Surface Area of a Sphere Given the Circumference
In practical applications, it is easier to calculate the surface area of a sphere from the circumference rather than the radius. You can measure the circumference of a ball by wrapping a string or tape measure around its equator, but it's not so simple to measure the radius, since you would need to be inside the ball. Once you know the circumference C of any spherical object, you can plug this value into a formula to compute the square inches, square footage, or square centimeters of space of the surface. You can also calculate spherical volume from the circumference. Here is the surface area formula, its derivation, and several examples.
If a ball or sphere has a circumference of C, then its surface area is given by the surprisingly simple equation
Spherical Surface Area = (C^2)/pi
In other words, square the circumference measurement and divide that number by π, which is approximately 3.14159. Now we will see how this formula is derived.
The standard formula for the surface area of a sphere is given in terms of the radius R. That geometric formula is
Surface Area = 4*pi*R^2
The circumference and radius of a sphere are related by the equation C = 2*pi*R, which is equivalent to C/(2*pi) = R. Plugging this expression into the first formula gives you
Surface Area = 4*pi*[C/(2*pi)]^2
An large inflatable ball has a girth of 2.3 meters. What is its surface area in square centimeters?
For this problem, we first convert the circumference to 230 centimeters. Next, we square this value and divide by pi.
(230*230)/3.14159 = 16838.6 square centimeters of surface area, or approximately 1.68 square meters.
A soccer ball is inflated so that its circumference increases by 12.4%. By how much does its surface area increase?
Our original circumference is C and our original surface area is (C^2)/π. Our new circumference is 1.124C, and our new surface area is
[(1.124C)^2]/π = 1.263376(C^2)/π
This is an increase of 26.3376% over the original surface area. This figure is obtained by taking the factor 1.263376 and subtracting 1, then converting the remaining decimal to a percent.
Related Geometry Articles
Which is greater? The surface area of a sphere with a circumference of 6π, or the total surface area of two spheres whose circumferences are each 3π?
In the first case, the total surface area of the single ball is (6π)^2 ÷ π = (36π^2)/π = 36π.
In the second case, the total surface area of the two balls is 2*(3π)^2 ÷ π = 2*(9π^2)/π = 18π.
The single sphere has double the surface area of the two twin spheres.
The planet Mars has an average circumference of 21,344 kilometers.
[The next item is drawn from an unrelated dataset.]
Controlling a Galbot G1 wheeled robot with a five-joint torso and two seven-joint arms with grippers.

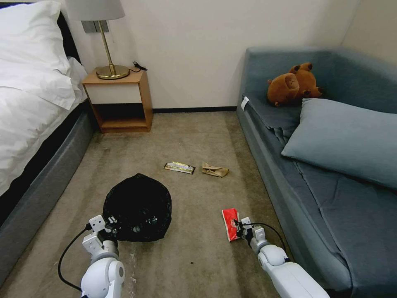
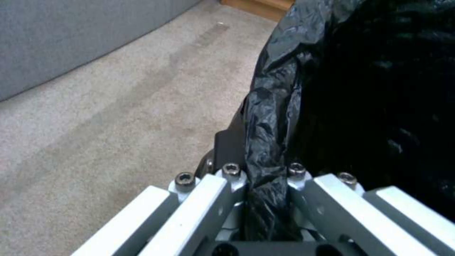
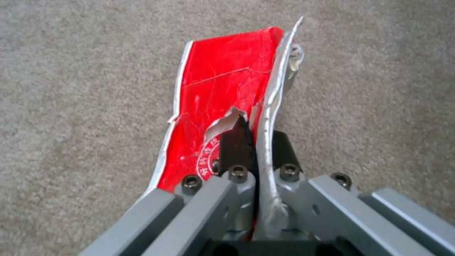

Using the formula, its approximate surface area in square km is (21344*21344)/3.14159265 ≈ 145,011,269 km^2. In comparison, the surface area of Earth is about 510,100,000 km^2.
Solving Backward: Circumference from Surface Area
Using the spherical geometry formula S = (C^2)/π you can calculate the circumference of a ball using the area of the surface; just solve the equation for C. This gives you C = sqrt(S*π). In other words, multiply the surface area by pi, then take the square root. For example, if a sphere has a surface area of 247.36 square centimeters, then the circumference is sqrt(247.36*3.4159) = 29.07 centimeters.
Related Rates Calculus Example
Related rates problems are something you learn in calculus to discover how a change in one quantity produces changes in a related quantity. Lets say you have a perfectly spherical snowball whose circumference is 15 inches. As the snowball is exposed to the sun, its surface area decreases by 0.5 square inches per minute, at a constant continuous rate. What is the instantaneous rate of change of the circumference when the surface area is 62 square inches?
First we have the equation
S(t) = [C(t)^2]/π
where S(t) and C(t) are the surface area and circumference of the snowball at t minutes. Taking the derivative of both sides gives us the related rates equation
dS/dt = (2/π) * C(t) * dC/dt
We want to solve this equation for dC/dt. At the moment when the snowball's surface area is 62 square inches, its circumference is sqrt(62π) = 13.9563 inches. Now using C(t) = 13.9563 and dS/dt = -0.5, we have
-0.5 = (2/π) * 13.9563 * dC/dt
-0.0563 = dC/dt
So, at the moment when the surface area is 62 square inches, the circumference is shrinking at a rate of 0.0563 inches per minute.